In the meantime, Democrats have not settled on some of the finer details of the bill itself. Manchin continues to battle with lawmakers over the inclusion of a program to provide paid family and medical leave to millions of Americans. And other party lawmakers are locked in a still-unresolved dispute over a state-and-local tax proposal that some liberals see as too generous to the wealthy.

The wrangling over the bill only reflects the vast work ahead of Congress just 25 days before the end of the year. Democrats and Republicans still have to approve a bill that would authorize nearly $778 billion in defense spending, for example, which has been mired in bitter disputes around U.S. policy toward China and Russia.

Some lawmakers also have discussed using the annual Pentagon measure to address the unrelated yet critical issue of the debt ceiling, which permits the country to borrow to pay its bills. Congress has nine days until the U.S. government may begin to face difficulty issuing new debt, according to the Treasury Department, though other analyses have said Washington has more time until it crosses that dire fiscal threshold.

Speaking to reporters Monday, House Majority Leader Steny H. Hoyer (D-Md.) said he hopes the chamber can address the debt limit as soon as this week. But he cautioned that the issue is “up in the air,” as Democrats and Republicans work out a potential deal in the Senate. Lawmakers from both parties in recent weeks have labored to avert another political showdown, after GOP lawmakers initially refused to supply votes in the narrowly divided chamber as part of a broader opposition to Biden’s spending priorities.

Schumer, for his part, said Monday that Democrats plan to address the issue soon — declining to offer additional details. But he praised Senate Minority Leader Mitch McConnell (R-Ky.) for engaging in productive talks, raising the prospect that Congress could come to a resolution on the debt ceiling well before the debate can wreak any political and economic havoc.

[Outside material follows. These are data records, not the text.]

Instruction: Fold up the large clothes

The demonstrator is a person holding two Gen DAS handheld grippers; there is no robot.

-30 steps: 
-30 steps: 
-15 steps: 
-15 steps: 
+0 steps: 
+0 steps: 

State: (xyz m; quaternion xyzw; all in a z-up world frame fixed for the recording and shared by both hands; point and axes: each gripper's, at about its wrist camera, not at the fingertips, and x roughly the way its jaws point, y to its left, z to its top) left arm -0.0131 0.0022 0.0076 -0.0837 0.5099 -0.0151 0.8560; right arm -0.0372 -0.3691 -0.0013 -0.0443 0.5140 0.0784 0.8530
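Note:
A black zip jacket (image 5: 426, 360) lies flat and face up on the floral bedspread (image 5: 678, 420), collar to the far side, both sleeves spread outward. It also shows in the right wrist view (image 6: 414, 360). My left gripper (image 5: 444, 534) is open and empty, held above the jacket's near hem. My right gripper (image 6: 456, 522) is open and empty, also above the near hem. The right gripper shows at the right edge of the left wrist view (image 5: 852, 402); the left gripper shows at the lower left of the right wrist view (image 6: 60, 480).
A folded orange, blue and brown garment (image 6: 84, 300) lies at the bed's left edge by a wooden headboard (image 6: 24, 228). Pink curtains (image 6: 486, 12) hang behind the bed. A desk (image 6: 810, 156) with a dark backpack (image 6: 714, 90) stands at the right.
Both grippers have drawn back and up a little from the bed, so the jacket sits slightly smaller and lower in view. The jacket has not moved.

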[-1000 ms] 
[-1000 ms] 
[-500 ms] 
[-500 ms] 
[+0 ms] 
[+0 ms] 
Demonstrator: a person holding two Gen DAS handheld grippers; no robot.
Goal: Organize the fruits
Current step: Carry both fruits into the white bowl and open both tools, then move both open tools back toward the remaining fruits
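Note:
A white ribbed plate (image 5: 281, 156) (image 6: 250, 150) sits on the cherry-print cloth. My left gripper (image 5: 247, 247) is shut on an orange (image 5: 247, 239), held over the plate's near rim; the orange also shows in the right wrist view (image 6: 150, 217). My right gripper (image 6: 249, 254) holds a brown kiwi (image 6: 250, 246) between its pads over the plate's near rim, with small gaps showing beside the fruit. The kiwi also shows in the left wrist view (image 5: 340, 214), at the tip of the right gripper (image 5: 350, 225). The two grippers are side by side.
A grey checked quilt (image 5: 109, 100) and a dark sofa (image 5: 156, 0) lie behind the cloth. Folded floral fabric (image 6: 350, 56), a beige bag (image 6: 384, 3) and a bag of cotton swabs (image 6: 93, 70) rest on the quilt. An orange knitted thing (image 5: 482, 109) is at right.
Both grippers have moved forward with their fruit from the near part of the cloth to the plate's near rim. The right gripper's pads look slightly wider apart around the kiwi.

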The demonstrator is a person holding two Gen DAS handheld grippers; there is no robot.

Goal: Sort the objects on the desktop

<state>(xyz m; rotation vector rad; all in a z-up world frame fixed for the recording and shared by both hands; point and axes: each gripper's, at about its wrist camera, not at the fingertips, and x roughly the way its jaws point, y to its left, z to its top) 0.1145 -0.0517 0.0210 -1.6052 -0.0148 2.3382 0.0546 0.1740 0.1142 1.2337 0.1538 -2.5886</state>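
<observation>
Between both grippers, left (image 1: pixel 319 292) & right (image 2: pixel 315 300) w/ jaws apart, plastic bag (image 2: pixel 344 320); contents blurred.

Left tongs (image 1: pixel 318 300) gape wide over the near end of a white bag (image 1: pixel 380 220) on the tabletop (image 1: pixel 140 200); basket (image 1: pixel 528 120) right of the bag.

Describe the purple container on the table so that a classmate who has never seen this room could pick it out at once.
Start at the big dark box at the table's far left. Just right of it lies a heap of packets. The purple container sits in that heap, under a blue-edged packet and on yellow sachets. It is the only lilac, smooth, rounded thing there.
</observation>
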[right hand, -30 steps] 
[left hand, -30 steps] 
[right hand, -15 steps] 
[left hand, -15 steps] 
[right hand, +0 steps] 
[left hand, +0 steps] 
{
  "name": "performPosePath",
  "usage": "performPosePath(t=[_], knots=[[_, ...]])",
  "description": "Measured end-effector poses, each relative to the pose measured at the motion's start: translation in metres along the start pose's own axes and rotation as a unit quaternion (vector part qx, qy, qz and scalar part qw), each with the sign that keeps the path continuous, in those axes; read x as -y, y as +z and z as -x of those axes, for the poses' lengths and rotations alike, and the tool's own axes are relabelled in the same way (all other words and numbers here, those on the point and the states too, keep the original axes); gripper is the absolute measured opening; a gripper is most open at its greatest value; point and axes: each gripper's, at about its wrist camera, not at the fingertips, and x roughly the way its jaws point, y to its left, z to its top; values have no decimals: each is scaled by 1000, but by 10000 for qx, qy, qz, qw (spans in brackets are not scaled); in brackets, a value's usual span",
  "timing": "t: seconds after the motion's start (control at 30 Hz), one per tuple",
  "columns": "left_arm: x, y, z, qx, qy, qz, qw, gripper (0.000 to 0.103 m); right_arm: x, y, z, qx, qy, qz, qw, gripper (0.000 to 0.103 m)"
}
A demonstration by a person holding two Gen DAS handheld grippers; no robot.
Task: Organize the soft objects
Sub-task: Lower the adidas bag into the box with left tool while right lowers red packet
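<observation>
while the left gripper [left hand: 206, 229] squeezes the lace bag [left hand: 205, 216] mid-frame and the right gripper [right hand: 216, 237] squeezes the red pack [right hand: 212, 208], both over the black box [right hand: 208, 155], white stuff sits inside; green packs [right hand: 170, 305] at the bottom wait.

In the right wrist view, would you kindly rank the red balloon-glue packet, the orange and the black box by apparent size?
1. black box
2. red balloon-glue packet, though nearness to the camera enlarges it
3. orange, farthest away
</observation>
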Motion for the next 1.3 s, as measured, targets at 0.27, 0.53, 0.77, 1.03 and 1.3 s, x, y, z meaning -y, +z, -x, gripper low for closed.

In setting a Christmas deadline for the Build Back Better Act, meanwhile, Schumer sought to continue a strategy of keeping pressure on the Senate, a chamber that isn’t exactly known for swift action. The timing is significant, since the proposal extends a key aid program — expanded, monthly child tax credit — that is set to expire at the end of the year. Unless Congress takes action, millions of Americans will receive their final payments this month, a possibility that prompted some lawmakers on Monday to call on the Senate to make haste.

“American families cannot afford to lose this critical middle-class tax cut, which has cut child poverty in half and helped millions of families afford child care, pay their bills, and put food on the table,” said Rep. Suzan DelBene (D-Wash.), the chair of the centrist-leaning New Democrat Coalition, which has pushed for the provision.

Biden himself sounded an eager yet patient note Monday. Asked whether lawmakers can accomplish Schumer’s goal, adopting the spending bill before holiday, he briefly told reporters: “As early as we can get it. We want to get it done no matter how long it takes.”

Marianna Sotomayor contributed to this report.